REQUIREMENT: In the records that follow, find the line with "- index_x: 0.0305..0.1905"; from there, retype every line exactly through the line with "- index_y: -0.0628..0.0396", which also belongs to the answer.

»»

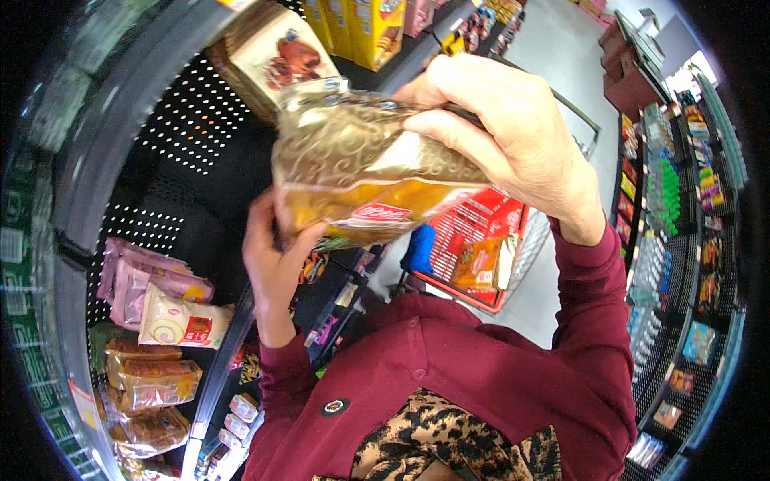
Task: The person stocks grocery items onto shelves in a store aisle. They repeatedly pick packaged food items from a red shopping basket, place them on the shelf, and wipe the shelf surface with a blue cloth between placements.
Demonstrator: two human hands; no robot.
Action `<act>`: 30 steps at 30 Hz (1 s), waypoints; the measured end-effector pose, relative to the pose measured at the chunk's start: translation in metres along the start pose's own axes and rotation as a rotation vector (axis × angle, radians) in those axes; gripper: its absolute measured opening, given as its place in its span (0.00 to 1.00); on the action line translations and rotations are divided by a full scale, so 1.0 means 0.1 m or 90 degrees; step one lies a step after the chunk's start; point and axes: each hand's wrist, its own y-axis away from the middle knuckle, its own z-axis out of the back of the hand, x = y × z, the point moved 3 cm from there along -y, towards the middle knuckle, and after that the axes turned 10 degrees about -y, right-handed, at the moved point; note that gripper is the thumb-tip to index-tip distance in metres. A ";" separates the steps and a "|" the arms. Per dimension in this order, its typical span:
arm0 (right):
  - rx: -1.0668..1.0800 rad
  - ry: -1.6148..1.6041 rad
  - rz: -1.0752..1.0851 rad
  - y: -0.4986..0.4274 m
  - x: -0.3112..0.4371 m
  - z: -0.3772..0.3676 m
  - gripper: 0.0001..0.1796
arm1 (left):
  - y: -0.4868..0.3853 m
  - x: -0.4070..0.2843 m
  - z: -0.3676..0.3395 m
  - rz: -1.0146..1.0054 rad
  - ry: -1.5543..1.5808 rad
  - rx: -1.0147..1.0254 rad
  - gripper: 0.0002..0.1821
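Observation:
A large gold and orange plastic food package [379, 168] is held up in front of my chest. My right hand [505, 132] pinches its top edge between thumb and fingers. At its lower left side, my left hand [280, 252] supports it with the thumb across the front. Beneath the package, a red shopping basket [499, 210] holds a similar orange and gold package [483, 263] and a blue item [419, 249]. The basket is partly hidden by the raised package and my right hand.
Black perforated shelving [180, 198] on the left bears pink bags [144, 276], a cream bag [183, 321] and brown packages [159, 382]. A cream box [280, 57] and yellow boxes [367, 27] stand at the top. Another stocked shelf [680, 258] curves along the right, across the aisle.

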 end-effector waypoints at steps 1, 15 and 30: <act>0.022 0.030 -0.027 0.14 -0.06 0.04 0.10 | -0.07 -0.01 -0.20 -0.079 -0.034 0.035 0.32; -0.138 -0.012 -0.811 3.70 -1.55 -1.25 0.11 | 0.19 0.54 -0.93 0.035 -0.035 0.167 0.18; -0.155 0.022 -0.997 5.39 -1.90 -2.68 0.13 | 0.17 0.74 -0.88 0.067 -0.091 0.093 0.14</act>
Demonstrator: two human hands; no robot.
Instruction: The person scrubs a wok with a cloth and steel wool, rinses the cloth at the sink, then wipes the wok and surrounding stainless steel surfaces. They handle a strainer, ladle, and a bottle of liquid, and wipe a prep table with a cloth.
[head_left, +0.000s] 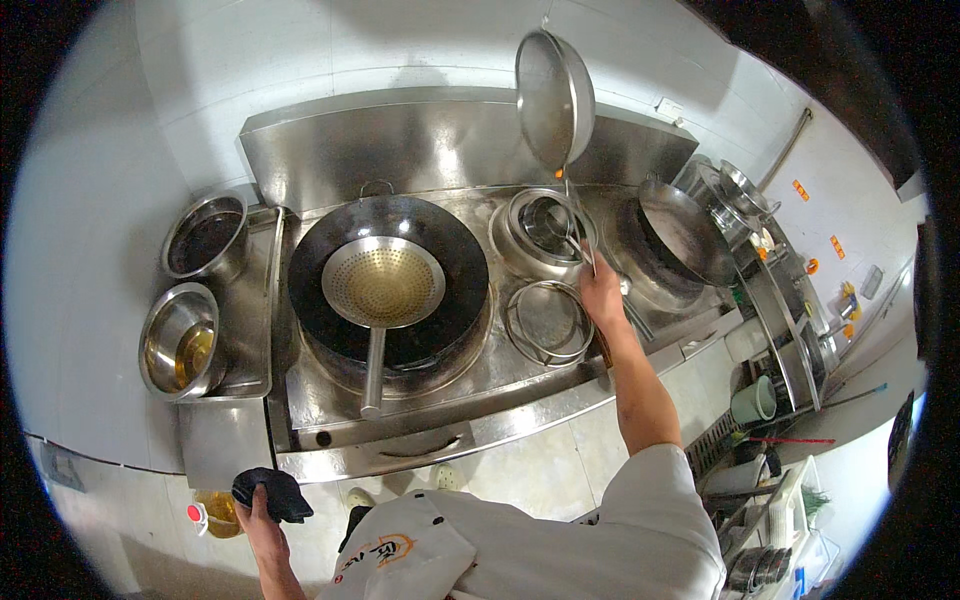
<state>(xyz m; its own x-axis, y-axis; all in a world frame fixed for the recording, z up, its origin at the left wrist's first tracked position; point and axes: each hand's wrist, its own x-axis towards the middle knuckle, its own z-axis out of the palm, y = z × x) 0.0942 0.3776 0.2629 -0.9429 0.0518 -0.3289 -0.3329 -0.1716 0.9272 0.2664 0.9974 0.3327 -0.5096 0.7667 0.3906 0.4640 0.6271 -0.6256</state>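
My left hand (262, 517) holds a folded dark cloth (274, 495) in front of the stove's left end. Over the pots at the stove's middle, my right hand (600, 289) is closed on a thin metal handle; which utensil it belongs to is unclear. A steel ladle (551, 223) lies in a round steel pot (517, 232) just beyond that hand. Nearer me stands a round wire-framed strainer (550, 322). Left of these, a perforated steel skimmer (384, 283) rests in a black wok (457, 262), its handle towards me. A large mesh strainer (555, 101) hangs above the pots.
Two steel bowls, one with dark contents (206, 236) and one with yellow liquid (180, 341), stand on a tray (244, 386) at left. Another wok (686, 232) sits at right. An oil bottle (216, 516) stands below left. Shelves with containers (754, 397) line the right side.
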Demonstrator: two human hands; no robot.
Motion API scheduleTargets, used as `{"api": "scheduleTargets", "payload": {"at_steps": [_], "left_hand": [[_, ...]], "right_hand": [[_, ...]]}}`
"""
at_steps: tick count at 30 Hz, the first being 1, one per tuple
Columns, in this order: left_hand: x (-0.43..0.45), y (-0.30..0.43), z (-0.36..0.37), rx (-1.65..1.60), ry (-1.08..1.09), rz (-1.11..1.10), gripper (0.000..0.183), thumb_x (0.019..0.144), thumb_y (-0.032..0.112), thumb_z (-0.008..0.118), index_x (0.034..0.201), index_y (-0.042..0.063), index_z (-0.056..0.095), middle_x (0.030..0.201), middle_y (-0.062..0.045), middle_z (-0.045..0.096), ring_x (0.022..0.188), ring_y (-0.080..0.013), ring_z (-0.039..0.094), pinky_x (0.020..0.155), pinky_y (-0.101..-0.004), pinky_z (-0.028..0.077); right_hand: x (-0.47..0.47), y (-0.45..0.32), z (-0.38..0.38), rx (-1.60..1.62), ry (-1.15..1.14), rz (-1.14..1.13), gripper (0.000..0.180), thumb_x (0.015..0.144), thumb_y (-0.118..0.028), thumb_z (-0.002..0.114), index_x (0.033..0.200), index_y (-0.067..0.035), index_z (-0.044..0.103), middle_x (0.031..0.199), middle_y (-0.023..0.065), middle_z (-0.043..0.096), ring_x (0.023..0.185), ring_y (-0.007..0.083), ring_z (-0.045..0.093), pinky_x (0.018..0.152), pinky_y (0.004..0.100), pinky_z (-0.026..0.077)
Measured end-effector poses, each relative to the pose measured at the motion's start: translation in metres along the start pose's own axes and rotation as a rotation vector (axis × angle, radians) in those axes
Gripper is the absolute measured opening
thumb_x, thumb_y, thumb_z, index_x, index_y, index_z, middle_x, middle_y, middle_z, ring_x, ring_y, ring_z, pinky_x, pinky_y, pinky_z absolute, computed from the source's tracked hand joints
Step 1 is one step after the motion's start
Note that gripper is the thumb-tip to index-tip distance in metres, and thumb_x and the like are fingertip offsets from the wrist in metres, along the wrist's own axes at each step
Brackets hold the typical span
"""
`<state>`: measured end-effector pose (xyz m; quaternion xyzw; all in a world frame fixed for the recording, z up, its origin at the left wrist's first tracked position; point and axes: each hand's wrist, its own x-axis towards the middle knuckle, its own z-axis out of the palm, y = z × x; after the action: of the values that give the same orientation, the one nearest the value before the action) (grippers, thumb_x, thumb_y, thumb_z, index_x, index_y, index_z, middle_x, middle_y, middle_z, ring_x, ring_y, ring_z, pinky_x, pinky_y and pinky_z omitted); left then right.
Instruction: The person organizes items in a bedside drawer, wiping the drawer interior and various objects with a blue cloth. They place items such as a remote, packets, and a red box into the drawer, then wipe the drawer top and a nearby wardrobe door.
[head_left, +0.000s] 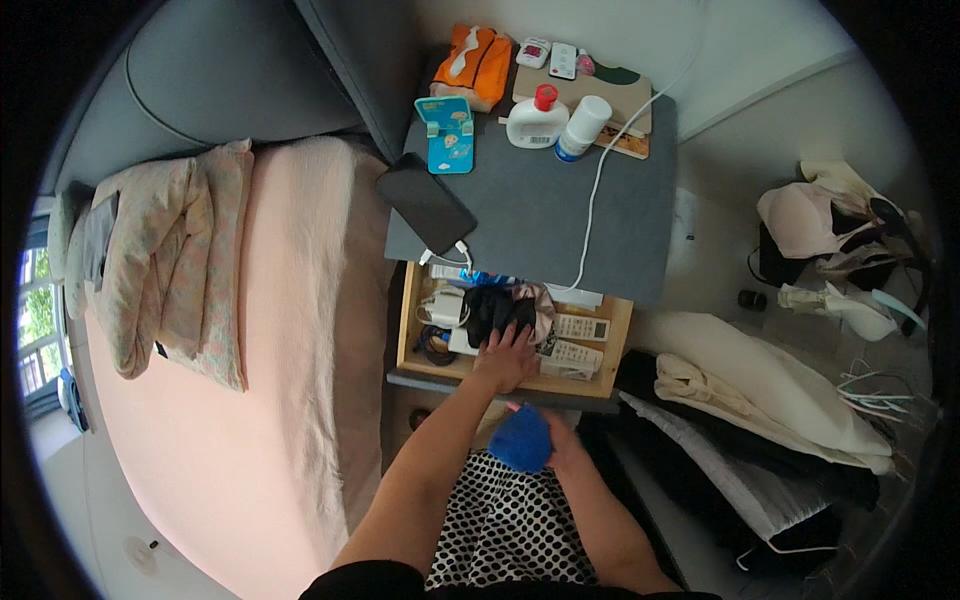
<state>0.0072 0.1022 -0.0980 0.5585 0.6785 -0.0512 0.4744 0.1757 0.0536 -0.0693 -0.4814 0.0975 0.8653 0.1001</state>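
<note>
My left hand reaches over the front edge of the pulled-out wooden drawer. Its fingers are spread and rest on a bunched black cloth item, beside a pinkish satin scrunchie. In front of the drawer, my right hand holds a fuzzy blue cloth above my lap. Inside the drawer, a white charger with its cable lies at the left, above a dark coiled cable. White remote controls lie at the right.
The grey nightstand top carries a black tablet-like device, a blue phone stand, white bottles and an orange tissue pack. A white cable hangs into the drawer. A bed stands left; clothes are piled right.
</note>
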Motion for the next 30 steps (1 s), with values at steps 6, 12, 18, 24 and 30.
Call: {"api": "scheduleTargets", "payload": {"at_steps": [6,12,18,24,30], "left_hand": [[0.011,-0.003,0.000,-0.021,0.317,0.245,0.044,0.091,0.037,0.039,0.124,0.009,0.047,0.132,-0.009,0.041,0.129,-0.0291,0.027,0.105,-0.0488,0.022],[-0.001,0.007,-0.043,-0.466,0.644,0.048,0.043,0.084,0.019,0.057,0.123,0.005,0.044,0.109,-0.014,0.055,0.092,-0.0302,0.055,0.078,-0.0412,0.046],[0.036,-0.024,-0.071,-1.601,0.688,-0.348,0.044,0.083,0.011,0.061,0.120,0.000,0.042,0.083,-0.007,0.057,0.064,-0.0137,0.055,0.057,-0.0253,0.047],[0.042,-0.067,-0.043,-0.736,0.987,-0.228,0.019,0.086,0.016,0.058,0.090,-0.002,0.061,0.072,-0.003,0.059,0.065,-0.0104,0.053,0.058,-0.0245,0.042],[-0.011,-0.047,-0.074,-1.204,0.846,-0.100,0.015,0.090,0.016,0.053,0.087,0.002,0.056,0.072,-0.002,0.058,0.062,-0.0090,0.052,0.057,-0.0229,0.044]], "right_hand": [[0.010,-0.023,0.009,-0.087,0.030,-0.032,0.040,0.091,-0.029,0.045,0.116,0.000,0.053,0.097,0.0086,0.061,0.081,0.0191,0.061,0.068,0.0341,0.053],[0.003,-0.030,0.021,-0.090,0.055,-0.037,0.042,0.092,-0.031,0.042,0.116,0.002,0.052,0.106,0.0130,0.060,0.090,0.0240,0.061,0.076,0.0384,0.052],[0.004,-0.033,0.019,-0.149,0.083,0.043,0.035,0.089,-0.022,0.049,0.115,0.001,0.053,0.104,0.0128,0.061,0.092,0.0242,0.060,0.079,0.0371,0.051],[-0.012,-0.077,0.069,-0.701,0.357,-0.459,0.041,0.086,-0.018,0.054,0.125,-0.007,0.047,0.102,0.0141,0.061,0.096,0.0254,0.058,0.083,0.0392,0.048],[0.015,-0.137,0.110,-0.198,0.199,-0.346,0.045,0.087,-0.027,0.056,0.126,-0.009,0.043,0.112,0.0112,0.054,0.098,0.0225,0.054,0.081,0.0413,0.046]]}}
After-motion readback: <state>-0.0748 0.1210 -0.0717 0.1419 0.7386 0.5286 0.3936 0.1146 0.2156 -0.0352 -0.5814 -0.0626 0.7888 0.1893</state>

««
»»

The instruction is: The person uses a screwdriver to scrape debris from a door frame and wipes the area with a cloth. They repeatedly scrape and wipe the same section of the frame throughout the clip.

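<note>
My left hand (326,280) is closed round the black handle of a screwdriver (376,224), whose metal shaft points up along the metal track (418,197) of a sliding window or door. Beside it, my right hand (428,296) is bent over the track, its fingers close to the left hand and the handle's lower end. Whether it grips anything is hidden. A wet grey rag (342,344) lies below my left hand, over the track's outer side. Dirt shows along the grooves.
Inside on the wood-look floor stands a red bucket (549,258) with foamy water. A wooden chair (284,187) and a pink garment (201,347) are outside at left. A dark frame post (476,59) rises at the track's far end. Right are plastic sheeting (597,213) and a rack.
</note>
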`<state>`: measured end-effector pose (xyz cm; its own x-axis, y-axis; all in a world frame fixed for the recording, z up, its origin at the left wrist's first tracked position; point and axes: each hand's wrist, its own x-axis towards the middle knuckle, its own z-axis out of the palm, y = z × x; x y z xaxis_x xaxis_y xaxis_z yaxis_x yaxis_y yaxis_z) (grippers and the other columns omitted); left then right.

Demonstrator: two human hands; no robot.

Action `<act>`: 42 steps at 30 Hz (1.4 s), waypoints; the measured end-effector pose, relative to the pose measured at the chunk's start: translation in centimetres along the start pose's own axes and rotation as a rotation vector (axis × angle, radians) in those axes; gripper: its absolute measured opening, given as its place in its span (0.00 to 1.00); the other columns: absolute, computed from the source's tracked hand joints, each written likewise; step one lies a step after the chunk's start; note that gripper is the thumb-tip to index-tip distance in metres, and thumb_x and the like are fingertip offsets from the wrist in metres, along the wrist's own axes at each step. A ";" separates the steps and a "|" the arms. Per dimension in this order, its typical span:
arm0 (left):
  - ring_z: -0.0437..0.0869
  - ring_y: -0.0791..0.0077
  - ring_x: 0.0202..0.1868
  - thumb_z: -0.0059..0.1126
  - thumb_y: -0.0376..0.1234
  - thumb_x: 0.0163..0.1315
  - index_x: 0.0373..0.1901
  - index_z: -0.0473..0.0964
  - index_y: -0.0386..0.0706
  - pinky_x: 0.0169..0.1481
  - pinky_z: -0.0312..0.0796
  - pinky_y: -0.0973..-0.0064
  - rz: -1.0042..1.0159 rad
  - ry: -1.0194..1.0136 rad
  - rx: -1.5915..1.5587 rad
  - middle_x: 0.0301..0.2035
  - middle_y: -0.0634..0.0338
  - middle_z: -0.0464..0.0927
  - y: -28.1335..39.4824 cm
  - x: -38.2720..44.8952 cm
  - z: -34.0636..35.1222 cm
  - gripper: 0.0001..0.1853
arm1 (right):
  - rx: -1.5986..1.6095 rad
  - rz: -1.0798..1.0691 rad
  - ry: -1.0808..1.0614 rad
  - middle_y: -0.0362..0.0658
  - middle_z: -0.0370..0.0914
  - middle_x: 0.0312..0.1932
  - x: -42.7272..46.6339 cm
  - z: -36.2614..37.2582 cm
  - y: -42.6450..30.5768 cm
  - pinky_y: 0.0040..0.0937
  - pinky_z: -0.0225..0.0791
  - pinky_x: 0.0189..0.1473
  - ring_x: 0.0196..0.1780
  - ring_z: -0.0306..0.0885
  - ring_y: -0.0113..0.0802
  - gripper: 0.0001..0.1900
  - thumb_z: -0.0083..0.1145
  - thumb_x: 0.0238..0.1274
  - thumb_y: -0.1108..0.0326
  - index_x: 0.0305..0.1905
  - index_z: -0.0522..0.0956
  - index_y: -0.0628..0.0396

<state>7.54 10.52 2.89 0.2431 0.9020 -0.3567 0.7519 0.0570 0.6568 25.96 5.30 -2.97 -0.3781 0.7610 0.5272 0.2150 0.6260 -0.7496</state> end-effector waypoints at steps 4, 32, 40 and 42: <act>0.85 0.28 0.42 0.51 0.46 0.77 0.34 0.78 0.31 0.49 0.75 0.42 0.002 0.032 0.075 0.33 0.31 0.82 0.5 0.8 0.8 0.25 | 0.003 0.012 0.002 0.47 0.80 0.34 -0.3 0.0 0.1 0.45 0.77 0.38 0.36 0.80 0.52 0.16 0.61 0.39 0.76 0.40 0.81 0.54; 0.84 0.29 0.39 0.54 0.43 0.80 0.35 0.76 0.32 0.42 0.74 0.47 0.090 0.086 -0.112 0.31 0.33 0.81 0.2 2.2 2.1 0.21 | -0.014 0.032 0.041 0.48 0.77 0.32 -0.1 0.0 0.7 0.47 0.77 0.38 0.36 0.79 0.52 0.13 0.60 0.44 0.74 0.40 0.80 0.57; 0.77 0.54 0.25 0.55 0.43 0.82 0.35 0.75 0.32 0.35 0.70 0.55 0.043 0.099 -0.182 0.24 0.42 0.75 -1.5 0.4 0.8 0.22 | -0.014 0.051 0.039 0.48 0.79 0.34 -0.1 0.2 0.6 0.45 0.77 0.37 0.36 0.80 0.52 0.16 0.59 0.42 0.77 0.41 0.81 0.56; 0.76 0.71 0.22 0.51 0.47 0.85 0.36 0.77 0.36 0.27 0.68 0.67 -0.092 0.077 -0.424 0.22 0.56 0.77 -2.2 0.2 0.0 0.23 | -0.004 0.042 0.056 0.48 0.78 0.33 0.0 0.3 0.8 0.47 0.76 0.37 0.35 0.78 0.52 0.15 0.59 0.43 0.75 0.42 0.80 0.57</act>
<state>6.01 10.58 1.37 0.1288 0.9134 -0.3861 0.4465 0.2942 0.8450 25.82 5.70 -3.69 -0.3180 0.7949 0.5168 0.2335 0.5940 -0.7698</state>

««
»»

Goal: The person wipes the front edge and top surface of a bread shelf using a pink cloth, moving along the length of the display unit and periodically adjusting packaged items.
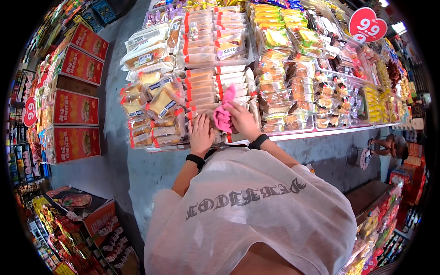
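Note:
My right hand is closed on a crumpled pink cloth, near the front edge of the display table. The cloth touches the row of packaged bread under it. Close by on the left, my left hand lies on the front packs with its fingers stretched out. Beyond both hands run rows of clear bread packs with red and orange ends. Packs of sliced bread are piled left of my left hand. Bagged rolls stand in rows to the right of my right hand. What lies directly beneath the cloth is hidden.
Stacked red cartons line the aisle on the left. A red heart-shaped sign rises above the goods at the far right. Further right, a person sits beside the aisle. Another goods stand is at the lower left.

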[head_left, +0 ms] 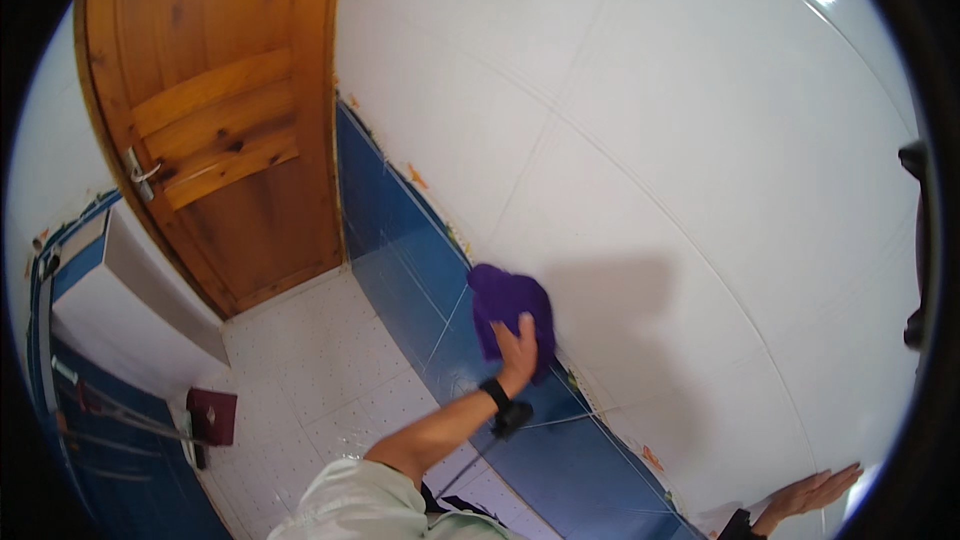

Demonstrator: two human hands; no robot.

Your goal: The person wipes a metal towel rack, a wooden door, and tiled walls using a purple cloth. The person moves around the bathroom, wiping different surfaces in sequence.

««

OUTPUT FOR THIS TASK:
  - index_x: 0.0305..0.1905
  - index_z: -0.0522..0.0956
  - index_y: -0.0628..0.0396

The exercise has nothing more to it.